Aim of the task »
Restate the data below word for word, and let no image into your version.

Data »

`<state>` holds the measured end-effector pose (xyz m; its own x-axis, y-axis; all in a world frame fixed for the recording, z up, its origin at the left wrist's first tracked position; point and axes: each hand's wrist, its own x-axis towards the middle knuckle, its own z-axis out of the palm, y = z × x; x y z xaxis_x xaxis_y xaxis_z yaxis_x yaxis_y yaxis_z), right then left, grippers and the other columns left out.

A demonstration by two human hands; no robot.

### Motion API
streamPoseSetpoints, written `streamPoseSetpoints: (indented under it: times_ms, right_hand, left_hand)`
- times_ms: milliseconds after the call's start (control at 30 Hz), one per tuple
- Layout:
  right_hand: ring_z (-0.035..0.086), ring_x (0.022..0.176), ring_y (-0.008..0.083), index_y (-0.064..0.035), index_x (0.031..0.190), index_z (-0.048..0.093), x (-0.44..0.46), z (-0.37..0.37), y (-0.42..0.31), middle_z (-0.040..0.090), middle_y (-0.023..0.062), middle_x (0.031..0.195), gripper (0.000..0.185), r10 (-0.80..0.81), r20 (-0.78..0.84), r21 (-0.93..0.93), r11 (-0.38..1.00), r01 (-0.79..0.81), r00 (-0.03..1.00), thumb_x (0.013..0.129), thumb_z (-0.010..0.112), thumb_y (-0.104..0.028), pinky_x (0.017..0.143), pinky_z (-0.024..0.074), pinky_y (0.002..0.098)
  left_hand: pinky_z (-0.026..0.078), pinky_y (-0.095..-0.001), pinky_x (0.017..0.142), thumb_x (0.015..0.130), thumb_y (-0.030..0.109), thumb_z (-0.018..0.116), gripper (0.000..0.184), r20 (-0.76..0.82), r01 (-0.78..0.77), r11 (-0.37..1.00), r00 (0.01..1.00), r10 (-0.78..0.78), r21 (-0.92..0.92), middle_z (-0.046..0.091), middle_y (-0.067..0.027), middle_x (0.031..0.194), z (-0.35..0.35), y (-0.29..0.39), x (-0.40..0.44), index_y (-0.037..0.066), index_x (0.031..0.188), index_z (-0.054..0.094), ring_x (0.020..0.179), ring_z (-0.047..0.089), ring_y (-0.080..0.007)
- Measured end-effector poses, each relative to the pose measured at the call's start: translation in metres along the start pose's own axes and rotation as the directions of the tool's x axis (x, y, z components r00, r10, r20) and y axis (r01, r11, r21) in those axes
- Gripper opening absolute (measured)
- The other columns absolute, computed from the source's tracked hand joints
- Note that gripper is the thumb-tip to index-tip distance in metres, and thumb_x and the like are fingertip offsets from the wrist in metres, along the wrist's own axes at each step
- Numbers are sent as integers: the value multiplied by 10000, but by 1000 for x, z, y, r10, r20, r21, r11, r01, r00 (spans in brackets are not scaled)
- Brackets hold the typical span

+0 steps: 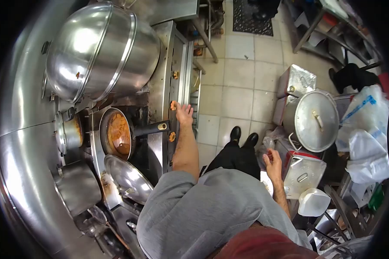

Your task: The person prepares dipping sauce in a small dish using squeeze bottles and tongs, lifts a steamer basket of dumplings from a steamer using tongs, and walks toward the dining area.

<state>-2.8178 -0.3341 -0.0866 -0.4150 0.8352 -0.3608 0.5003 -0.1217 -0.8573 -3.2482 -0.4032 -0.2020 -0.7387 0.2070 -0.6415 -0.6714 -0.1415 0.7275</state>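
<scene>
My left hand [185, 115] is at the front of the stove, fingers spread, with its thumb side beside an orange control knob [173, 105]. Whether the thumb touches the knob I cannot tell. Left of that hand, a frying pan [118, 133] with orange-brown sauce and pieces of food sits on the stove, its black handle [150, 128] pointing toward my forearm. A domed metal lid [127, 179] leans just below the pan. My right hand [272, 165] hangs at my right side, holding nothing, fingers loosely bent and apart, near a lidded metal container [305, 176].
A huge steel vessel [101, 52] stands on the far stove. Several pots, including a lidded pot [69, 133], line the back. On my right are a large lidded stockpot [315, 121], a white tub [314, 202] and plastic bags [367, 134]. Another person's dark-clothed leg [354, 77] shows at right.
</scene>
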Motion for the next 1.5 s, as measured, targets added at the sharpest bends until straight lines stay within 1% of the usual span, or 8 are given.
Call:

Expected answer »
`<state>` holds the measured end-effector pose (xyz m; its own x-axis, y-axis; all in a world frame fixed for the recording, z up, its origin at the left wrist's first tracked position; point and axes: each hand's wrist, its own x-axis towards the middle knuckle, its own z-axis out of the palm, y = z × x; x y z xaxis_x xaxis_y xaxis_z yaxis_x yaxis_y yaxis_z), right then left, grippers and the other columns left out.

A demonstration by two human hands; no robot.

### Motion API
streamPoseSetpoints, written `streamPoseSetpoints: (indented under it: times_ms, right_hand, left_hand)`
- times_ms: milliseconds after the call's start (control at 30 Hz), one per tuple
- Layout:
  right_hand: ring_z (-0.035..0.086), ring_x (0.022..0.176), ring_y (-0.008..0.083), index_y (-0.064..0.035), index_x (0.031..0.190), index_z (-0.048..0.093), x (-0.44..0.46), z (-0.37..0.37), y (-0.42..0.31), middle_z (-0.040..0.090), middle_y (-0.023..0.062), middle_x (0.031..0.195), gripper (0.000..0.185), r10 (-0.80..0.81), r20 (-0.78..0.84), r21 (-0.93..0.93), r11 (-0.38..1.00), r01 (-0.79..0.81), r00 (-0.03..1.00), thumb_x (0.013..0.129), thumb_z (-0.010..0.112), thumb_y (-0.104..0.028), pinky_x (0.017..0.143), pinky_z (-0.024..0.074), pinky_y (0.002..0.098)
  left_hand: pinky_z (-0.026..0.078), pinky_y (-0.095..-0.001), pinky_x (0.017..0.142), thumb_x (0.015..0.130), thumb_y (-0.030..0.109), thumb_z (-0.018..0.116), gripper (0.000..0.184), r20 (-0.76..0.82), r01 (-0.78..0.77), r11 (-0.37..1.00), r00 (0.01..1.00), r10 (-0.78..0.78), r21 (-0.92..0.92), middle_z (-0.046..0.091), middle_y (-0.067..0.027), middle_x (0.031..0.194), z (-0.35..0.35), y (-0.29..0.39), x (-0.40..0.44), index_y (-0.037..0.066), index_x (0.031..0.188), index_z (-0.054..0.094), ring_x (0.020..0.179), ring_z (-0.047..0.089), ring_y (-0.080..0.007)
- Measured end-effector poses, each relative to the pose measured at the call's start: translation in metres along the start pose's own axes and rotation as the directions of the tool's x axis (x, y, z components r00, r10, r20) and y axis (r01, r11, r21) in those axes
- Gripper opening absolute (measured)
- The other columns absolute, computed from the source's tracked hand joints
- Note that gripper is the thumb-tip to index-tip distance in metres, and thumb_x and the like are fingertip offsets from the wrist in metres, along the wrist's own axes at each step
- Numbers are sent as integers: the value multiplied by 10000, but by 1000 for x, z, y, r10, r20, r21, r11, r01, r00 (spans in brackets are not scaled)
- Brackets hold the typical span

+0 steps: 

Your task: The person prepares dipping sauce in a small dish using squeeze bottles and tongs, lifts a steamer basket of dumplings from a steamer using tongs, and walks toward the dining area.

<state>-2.8178 -0.3341 -0.0866 -0.4150 0.8352 -0.3608 0.5003 -0.1217 -0.8573 -3.2482 -0.4032 -0.2020 -0.7387 0.2070 -0.6415 -0.6714 -0.1415 0.7275</state>
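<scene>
My left hand [185, 115] is at the front of the stove, fingers spread, with its thumb side beside an orange control knob [173, 105]. Whether the thumb touches the knob I cannot tell. Left of that hand, a frying pan [118, 133] with orange-brown sauce and pieces of food sits on the stove, its black handle [150, 128] pointing toward my forearm. A domed metal lid [127, 179] leans just below the pan. My right hand [272, 165] hangs at my right side, holding nothing, fingers loosely bent and apart, near a lidded metal container [305, 176].
A huge steel vessel [101, 52] stands on the far stove. Several pots, including a lidded pot [69, 133], line the back. On my right are a large lidded stockpot [315, 121], a white tub [314, 202] and plastic bags [367, 134]. Another person's dark-clothed leg [354, 77] shows at right.
</scene>
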Motion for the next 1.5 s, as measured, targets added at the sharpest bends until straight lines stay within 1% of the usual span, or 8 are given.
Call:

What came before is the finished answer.